真鍋が開発した気候モデルは、日本の気象庁が長期予報などに使うモデルなどにも応用されている。IPCCは、2021年8月、「温室効果ガスを排出し続けると世界の気温は、産業革命前と比べて今後20年間(2021~2041年)に1.5℃以上上昇する可能性が非常に高く、各国が温暖化対策を講じても1.5℃を超える可能性がある」との第6次評価報告書を公表した。これにより、「人間が地球温暖化を引き起こしていることは疑う余地がない」と世界に警鐘を鳴らした。真鍋は、こうした地球温暖化問題を地球規模の問題として認識させる重要な役割を果たしたのである。
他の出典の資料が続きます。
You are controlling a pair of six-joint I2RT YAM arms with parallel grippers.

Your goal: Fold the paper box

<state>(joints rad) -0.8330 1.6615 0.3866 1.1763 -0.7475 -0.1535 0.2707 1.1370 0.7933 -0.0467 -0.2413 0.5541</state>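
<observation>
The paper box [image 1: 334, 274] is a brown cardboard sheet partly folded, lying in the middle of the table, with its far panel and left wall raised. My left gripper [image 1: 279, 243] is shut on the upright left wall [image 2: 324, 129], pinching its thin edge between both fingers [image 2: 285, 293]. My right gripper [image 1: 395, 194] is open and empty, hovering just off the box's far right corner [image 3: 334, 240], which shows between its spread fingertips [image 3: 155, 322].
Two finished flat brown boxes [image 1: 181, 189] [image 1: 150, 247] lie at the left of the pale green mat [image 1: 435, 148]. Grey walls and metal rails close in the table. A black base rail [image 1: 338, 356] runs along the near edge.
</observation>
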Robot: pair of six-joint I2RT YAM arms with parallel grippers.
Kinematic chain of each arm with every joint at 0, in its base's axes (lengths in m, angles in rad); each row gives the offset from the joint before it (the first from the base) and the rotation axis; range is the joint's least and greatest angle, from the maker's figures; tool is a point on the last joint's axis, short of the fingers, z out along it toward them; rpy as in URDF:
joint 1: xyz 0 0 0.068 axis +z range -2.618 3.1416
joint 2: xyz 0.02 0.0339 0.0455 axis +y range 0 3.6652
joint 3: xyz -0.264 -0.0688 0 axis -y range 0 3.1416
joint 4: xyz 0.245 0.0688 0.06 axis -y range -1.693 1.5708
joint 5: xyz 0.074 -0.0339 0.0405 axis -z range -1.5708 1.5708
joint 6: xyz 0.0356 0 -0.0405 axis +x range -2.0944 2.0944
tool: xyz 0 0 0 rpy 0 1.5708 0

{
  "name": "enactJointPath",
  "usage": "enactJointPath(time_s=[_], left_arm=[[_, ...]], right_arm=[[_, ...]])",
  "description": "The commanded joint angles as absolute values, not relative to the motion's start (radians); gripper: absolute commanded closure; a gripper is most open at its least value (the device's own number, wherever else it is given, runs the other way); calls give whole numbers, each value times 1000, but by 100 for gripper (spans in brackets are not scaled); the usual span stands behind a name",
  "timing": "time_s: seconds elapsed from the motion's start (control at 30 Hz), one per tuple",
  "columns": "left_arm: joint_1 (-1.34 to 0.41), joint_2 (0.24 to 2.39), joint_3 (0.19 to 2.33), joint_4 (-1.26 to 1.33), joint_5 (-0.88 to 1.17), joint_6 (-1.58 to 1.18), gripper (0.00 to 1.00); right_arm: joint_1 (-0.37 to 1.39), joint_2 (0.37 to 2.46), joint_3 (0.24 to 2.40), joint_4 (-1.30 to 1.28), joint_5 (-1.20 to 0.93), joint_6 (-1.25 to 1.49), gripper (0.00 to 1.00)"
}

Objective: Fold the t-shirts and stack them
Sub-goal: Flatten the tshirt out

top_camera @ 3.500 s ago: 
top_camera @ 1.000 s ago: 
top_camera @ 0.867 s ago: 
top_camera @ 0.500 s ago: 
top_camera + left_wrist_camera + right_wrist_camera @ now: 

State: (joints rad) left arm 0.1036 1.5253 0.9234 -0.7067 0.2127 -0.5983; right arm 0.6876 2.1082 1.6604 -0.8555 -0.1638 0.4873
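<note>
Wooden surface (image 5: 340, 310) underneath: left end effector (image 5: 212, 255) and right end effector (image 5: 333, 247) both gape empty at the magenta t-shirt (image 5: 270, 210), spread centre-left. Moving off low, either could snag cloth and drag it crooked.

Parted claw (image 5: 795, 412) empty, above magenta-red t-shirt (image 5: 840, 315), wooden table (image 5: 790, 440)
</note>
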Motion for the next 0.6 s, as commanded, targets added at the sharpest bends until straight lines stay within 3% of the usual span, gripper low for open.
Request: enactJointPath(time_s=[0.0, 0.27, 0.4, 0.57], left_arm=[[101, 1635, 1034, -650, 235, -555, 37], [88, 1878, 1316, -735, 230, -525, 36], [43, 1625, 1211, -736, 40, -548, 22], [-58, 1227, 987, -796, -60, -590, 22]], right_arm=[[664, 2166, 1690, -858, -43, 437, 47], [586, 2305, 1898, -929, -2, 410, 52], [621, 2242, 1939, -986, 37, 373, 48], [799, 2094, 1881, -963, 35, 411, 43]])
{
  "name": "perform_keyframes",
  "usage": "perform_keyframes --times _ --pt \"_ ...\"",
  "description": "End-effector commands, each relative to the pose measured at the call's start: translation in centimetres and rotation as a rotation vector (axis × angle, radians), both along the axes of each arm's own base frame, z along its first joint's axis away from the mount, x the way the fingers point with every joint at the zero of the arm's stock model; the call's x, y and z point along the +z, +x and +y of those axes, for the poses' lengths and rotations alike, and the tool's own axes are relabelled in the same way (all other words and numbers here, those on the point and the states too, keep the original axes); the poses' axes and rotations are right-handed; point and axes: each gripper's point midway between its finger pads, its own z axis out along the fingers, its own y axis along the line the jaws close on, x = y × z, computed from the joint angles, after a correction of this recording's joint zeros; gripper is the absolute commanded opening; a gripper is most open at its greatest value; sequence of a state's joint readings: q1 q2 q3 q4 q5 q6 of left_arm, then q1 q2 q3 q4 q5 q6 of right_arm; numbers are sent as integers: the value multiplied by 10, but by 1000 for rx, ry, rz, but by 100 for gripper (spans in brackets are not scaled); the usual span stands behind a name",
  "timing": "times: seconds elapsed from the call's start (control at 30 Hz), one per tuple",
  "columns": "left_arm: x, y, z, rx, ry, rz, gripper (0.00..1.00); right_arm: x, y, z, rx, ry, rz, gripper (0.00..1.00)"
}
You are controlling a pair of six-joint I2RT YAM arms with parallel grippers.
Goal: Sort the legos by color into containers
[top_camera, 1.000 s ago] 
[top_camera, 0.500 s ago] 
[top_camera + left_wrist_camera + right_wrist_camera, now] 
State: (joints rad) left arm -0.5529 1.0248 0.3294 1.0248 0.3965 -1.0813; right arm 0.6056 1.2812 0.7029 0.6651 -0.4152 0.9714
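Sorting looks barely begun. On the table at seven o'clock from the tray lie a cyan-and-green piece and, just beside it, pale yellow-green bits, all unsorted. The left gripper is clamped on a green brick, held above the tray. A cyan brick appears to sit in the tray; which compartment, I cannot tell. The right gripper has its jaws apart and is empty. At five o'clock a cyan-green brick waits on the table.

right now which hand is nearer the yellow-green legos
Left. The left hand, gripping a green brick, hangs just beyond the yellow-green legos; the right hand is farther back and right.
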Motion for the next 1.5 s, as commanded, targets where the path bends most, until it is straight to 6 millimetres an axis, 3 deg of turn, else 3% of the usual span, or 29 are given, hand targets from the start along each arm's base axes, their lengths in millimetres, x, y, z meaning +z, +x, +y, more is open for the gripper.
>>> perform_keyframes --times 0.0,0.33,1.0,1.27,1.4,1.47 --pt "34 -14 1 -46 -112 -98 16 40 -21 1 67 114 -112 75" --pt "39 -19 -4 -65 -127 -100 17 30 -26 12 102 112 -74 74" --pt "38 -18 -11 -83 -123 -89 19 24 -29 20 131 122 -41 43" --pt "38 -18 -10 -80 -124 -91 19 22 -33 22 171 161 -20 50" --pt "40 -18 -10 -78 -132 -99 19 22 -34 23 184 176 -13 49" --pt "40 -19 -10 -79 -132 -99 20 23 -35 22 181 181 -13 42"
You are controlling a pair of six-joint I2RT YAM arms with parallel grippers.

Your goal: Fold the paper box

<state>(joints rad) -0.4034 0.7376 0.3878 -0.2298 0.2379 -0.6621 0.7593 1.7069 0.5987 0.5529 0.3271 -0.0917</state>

1966年日本気象学会の藤原賞、アメリカ気象学会からは1967年にマイジンガー賞、1992年にカール・グスタフ・ロスビー・メダルを受賞。1992年ブループラネット賞(旭硝子(あさひがらす)財団)、1993年ロジャー・レベル・メダル(アメリカ地球物理学連合)、1995年朝日賞、1997年ボルボ環境賞、2004年カナダのマクギル大学名誉博士号、2015年ベンジャミン・フランクリン・メダル、2016年スペインの金融グループBBVA財団と科学研究高等会議によって顕彰されるBBVA財団フロンティアーズ・オブ・ナレッジ賞、2018年クラフォード賞(イギリス王立協会)を受賞した。
2021年、「気候変動モデルの構築と信頼できる温暖化予測」の功績で、ドイツ・マックス・プランク気象学研究所名誉教授のクラウス・ハッセルマンとともにノーベル物理学賞を受賞した。「原子から惑星までの物理システムにおける無秩序とゆらぎの相互作用の発見」に貢献し、複雑な物理現象の理論化に成果をあげたイタリアのローマ・ラ・サピエンツァ大学教授ジョルジョ・パリージとの同時受賞であった。なお、気候学の分野でノーベル物理学賞が贈られるのは初めてである。また、同年日本の文化功労者・文化勲章に同時に選出された。